RE: Key Word Searches – SQLServerCentral

SSC Enthusiast

Points: 151

February 28, 2011 at 11:16 am

#1 This will be faster than full text search for large loads (hundreds of queries per minute) on a db with millions of records/documents to search.

I did this exact thing in Oracle in 1999. We loaded the entire database of U.S. - Books In Print from the Library of Congress and built a search engine on that for a website and a cash register slash inventory management system for small book sellers.

Full text search was too slow for a high load environment, and I'd bet money on the fact that SQL Server is the same. You just can't push hundreds of full text searches per minute with a high number of documents. The method here will be faster.

------------------------------------------------

#2 This method doesn't allow wildcards

We dynamically built a SQL query for each keyword. This allows for the wildcards, and for special processing to allow wildcard suffixes. (See #3)

------------------------------------------------

#3 By reversing the kewords in the keywords table, you get a new feature no database has (without a full table scan)

One additional thing I did is to reverse all the keywords in the keywords table. Since Wildcard LIKE searches were allowed on the keywords table (like in full text search), having each keyword spelled backwards allowed a wonderful feature:

Search keywords: "hold her %ly"

[search for cheesy love novels: "hold her gently", "hold her gingerly", "hold her tightly"]

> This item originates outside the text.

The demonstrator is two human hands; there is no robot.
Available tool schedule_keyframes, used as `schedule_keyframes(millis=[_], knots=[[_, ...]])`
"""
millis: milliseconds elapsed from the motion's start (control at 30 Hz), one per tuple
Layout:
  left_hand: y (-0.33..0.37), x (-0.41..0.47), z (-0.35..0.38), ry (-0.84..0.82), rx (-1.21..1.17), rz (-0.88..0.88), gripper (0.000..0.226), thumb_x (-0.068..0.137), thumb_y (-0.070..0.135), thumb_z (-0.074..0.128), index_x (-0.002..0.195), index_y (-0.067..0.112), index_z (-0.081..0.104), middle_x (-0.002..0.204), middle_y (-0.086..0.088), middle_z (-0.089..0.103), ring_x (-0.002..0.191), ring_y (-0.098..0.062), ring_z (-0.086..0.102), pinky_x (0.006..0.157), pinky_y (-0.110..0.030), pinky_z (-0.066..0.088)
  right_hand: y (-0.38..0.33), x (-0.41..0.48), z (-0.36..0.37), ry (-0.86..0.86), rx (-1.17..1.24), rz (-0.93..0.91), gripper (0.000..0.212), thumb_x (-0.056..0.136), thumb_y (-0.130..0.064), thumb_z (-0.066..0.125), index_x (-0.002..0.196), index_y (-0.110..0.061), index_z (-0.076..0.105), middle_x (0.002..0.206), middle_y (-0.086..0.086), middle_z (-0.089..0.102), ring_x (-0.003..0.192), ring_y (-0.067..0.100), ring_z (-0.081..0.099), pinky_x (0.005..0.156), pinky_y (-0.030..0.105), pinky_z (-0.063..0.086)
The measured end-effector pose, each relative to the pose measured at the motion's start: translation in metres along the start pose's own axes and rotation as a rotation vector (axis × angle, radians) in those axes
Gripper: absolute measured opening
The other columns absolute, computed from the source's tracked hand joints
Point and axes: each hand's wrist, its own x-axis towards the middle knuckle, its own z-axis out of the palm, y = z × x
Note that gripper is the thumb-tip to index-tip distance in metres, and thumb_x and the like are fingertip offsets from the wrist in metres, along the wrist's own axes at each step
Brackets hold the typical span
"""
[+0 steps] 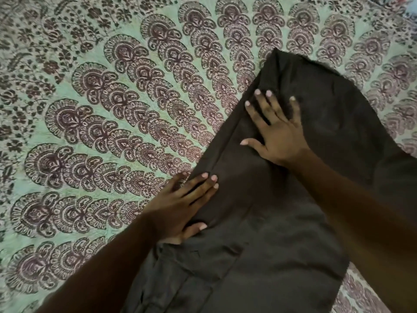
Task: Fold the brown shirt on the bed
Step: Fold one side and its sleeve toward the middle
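Head view: brown shirt [282,211] lies flat on bed [101,132], right of centre, over green patterned bedspread [67,53]. Left hand [180,206] at shirt's left folded edge, fingers straight, thumb tucked beside cloth; pinching or only pressing, cannot tell. Right hand [275,129] spread wide, palm down on upper part of shirt, gripping nothing.

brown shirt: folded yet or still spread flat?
Partly folded. The brown shirt has its left edge turned over into a long doubled strip; left hand and right hand press flat on it. Not yet a compact bundle.
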Motion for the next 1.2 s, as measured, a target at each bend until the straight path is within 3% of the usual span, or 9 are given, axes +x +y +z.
schedule_keyframes(millis=[67,267,400,567,700,767,900,1100,1200], knots=[[-0.001,0.001,0.001,-0.011,-0.013,0.001,0.091,0.093,0.066,0.044,0.165,0.016,0.017,0.173,-0.003,0.012,0.158,-0.022,0.018,0.122,-0.055,0.023,0.003,0.012,-0.002,-0.025,0.003,-0.017,0.092,0.093,-0.084,0.012,0.165,-0.028,0.016,0.174,0.005,0.01,0.161,0.025,0.006,0.122,0.066,0.0],[-0.001,0.001,0.004,-0.006,-0.023,0.0,0.092,0.093,0.066,0.044,0.165,0.017,0.016,0.174,-0.002,0.008,0.159,-0.02,0.016,0.119,-0.057,0.026,0.047,0.072,-0.022,-0.153,0.037,0.315,0.095,0.084,-0.093,0.002,0.164,-0.042,0.01,0.175,0.001,0.004,0.161,0.028,-0.004,0.119,0.072,-0.009],[-0.001,0.0,0.001,-0.008,-0.008,-0.009,0.092,0.092,0.066,0.045,0.164,0.016,0.017,0.174,-0.002,0.008,0.159,-0.02,0.016,0.117,-0.057,0.027,0.054,0.089,-0.034,-0.202,0.104,0.469,0.103,0.083,-0.094,0.002,0.165,-0.033,0.01,0.174,0.005,-0.003,0.16,0.03,-0.009,0.121,0.07,-0.007],[-0.001,0.0,-0.003,-0.01,-0.021,-0.007,0.093,0.091,0.066,0.046,0.164,0.016,0.017,0.174,-0.004,0.009,0.159,-0.02,0.018,0.114,-0.056,0.028,-0.001,0.023,-0.028,0.066,0.099,0.212,0.094,0.098,-0.079,0.02,0.165,-0.013,0.013,0.173,0.013,0.005,0.161,0.033,0.004,0.126,0.062,0.01],[0.0,0.0,-0.003,0.016,-0.007,-0.003,0.091,0.091,0.065,0.046,0.163,0.014,0.023,0.173,-0.004,0.016,0.157,-0.021,0.024,0.115,-0.056,0.031,-0.046,-0.068,0.004,-0.011,0.097,-0.134,0.082,0.098,-0.078,0.029,0.165,-0.03,0.021,0.174,0.008,0.009,0.161,0.026,0.008,0.125,0.054,0.02],[0.001,-0.001,0.001,0.049,0.008,0.01,0.09,0.092,0.065,0.044,0.163,0.014,0.023,0.172,-0.005,0.017,0.157,-0.021,0.024,0.116,-0.055,0.029,-0.031,-0.084,0.013,-0.033,0.079,-0.11,0.079,0.095,-0.082,0.027,0.163,-0.043,0.018,0.174,0.004,0.005,0.161,0.026,0.008,0.124,0.056,0.022],[0.0,-0.002,0.005,0.079,0.031,0.014,0.09,0.093,0.066,0.041,0.164,0.015,0.019,0.173,-0.004,0.013,0.158,-0.02,0.019,0.119,-0.054,0.021,0.009,-0.068,0.016,-0.078,0.132,0.24,0.086,0.087,-0.09,0.026,0.161,-0.052,0.006,0.175,-0.001,-0.005,0.16,0.036,-0.001,0.123,0.064,0.012],[0.006,-0.004,0.0,0.08,0.072,0.002,0.086,0.095,0.066,0.039,0.162,0.014,0.026,0.167,-0.006,0.028,0.154,-0.026,0.029,0.116,-0.056,0.025,-0.059,-0.104,0.0,0.086,0.071,0.148,0.072,0.105,-0.057,0.033,0.164,-0.017,0.022,0.173,0.012,0.01,0.16,0.033,0.009,0.127,0.053,0.016],[0.015,-0.019,0.0,0.206,0.075,0.032,0.068,0.096,0.058,0.045,0.147,0.014,0.05,0.138,-0.01,0.049,0.122,-0.034,0.053,0.099,-0.054,0.038,-0.115,-0.141,0.004,0.062,0.122,0.096,0.065,0.104,-0.043,0.037,0.162,-0.013,0.029,0.173,0.012,0.013,0.16,0.031,0.011,0.127,0.048,0.022]])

Normally for a wildcard search to use an index, the wildcard can't be at the begining (ex: giv%, matching give, giving, giver), otherwise a full table scan results on the keyword table. With a keyword table containing hundreds of thousands of rows that slows things down considerably. Reversing the keywords in the keyword table allows the keyword parser to detect wildcards and construct a where clause that includes the keyword reversed:

select <cols> from document where docid in (

select docid from dockeyword where keywordid IN (SELECT keywordid from keyword where keyword LIKE 'hold')

union

select docid from dockeyword where keywordid IN (SELECT keywordid from keyword where keyword LIKE 'her')

union

select docid from dockeyword where keywordid IN (SELECT keywordid from keyword where reversekeyword LIKE 'yl%' --note keyword spelled backwards)

)

There are number of different ways to do the query above. I just presented the easiest to grok. One other way that is interesting is to do a group by:

select <cols> from document d where docid in (

select docid from dockeyword dkw

inner join keyword kw on dkw.keywordid = kw.keywordid

where keyword = 'hold' or keyword = 'her' or reversekeyword like 'yl%'

group by docid

having count(docid) = 3

select